In the language of pollsters, I think of those first two groups as comprising 30% of the electorate, give or take a few points. Its sad that such a large number of people live in that place, but history tells us that they have always been there, but they have been more invisible than they are now in the era of the smartphone and social media. But the real shame is the people who should know better and probably, in their heart of hearts, do know better, but are getting swept up into this latest Battle Royale. They are the not so innocent bystanders. In fact, they are becoming the enablers because they are the swing voters who will decide this epic race for the eternal soul of America. I know some find it melodramatic to think in such deep and permanent ways, but that’s what happens at tipping points and this certainly qualifies as a tipping point in our cultural history. The last time we had people threatening to leave the country over their disappointment in its direction was during the Vietnam War fifty years ago, and before that a century before. We are there again, not that a migratory trend is imminent, but that a deeply troubled national psyche is all too evident. When families come to blows, the concern over the rift is very real.

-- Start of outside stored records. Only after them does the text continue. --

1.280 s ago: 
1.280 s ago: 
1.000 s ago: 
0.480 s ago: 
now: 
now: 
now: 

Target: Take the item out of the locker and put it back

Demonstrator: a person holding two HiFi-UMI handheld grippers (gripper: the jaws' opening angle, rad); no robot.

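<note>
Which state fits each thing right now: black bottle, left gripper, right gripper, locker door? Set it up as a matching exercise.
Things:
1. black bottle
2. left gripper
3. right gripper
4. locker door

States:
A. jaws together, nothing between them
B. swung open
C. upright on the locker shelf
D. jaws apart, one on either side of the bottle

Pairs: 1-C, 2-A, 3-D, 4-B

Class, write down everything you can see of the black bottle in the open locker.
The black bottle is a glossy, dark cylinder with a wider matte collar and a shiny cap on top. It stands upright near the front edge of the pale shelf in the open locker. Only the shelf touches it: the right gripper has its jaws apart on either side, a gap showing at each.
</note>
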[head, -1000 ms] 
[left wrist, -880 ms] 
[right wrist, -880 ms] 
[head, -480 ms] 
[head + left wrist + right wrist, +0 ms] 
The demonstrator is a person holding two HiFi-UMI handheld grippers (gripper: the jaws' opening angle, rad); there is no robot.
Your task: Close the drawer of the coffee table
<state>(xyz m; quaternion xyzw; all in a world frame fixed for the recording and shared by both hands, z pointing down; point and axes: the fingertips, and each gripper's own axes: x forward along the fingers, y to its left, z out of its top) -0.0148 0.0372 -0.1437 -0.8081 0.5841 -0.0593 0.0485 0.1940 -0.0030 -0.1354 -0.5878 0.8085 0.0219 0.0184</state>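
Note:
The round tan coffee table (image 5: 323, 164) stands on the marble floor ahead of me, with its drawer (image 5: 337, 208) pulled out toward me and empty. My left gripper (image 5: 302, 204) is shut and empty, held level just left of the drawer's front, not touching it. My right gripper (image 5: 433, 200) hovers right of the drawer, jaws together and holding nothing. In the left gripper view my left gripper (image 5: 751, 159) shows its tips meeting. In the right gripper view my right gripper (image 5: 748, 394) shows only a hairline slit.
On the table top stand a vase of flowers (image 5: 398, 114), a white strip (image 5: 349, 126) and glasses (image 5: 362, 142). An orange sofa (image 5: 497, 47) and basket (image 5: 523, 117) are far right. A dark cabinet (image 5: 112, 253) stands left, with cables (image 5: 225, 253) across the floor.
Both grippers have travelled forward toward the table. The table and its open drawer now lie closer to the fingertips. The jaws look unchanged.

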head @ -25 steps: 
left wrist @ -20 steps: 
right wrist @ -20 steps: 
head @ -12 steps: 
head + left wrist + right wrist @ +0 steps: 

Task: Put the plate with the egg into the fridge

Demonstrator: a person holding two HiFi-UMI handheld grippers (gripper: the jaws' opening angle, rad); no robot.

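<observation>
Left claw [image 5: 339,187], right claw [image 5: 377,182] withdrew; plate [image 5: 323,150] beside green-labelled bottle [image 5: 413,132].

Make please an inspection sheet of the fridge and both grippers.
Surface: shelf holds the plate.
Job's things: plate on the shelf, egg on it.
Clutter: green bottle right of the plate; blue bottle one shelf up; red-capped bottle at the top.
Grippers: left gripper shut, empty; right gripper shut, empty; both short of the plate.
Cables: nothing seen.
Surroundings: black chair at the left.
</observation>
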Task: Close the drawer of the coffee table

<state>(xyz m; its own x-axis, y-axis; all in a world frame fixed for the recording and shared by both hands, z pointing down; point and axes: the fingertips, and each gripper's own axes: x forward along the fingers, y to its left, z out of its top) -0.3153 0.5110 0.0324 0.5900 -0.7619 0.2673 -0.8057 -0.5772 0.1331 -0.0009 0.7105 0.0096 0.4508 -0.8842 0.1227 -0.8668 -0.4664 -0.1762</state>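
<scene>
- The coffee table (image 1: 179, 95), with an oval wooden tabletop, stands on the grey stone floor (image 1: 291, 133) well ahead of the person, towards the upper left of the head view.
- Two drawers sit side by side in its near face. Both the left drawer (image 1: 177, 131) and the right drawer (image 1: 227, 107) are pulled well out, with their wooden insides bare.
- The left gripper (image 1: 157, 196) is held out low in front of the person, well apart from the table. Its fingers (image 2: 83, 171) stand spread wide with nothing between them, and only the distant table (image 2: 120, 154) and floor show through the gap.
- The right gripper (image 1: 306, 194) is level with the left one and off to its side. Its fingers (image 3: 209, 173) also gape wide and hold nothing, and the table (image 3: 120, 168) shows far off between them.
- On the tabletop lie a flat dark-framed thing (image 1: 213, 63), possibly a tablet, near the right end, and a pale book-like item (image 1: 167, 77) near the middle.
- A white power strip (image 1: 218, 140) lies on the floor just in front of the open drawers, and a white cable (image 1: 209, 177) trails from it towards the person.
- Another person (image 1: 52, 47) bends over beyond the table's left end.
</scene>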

We need to find the clarity of expression to show those crucial swing voters that Trump is a false prophet, a golden idol that does not stand for the values they hold most dear, but quite the opposite. I hope my friends who believe more Americans are alike than different are right. Because if those similarities can be tuned into the reality that so starkly comes through on that cover of The New Yorker, none of them will choose to place that undeserving image on the pedestal of immortality, but will rather banish it to the obscurity it will certainly eventually attain once this national confusion clears.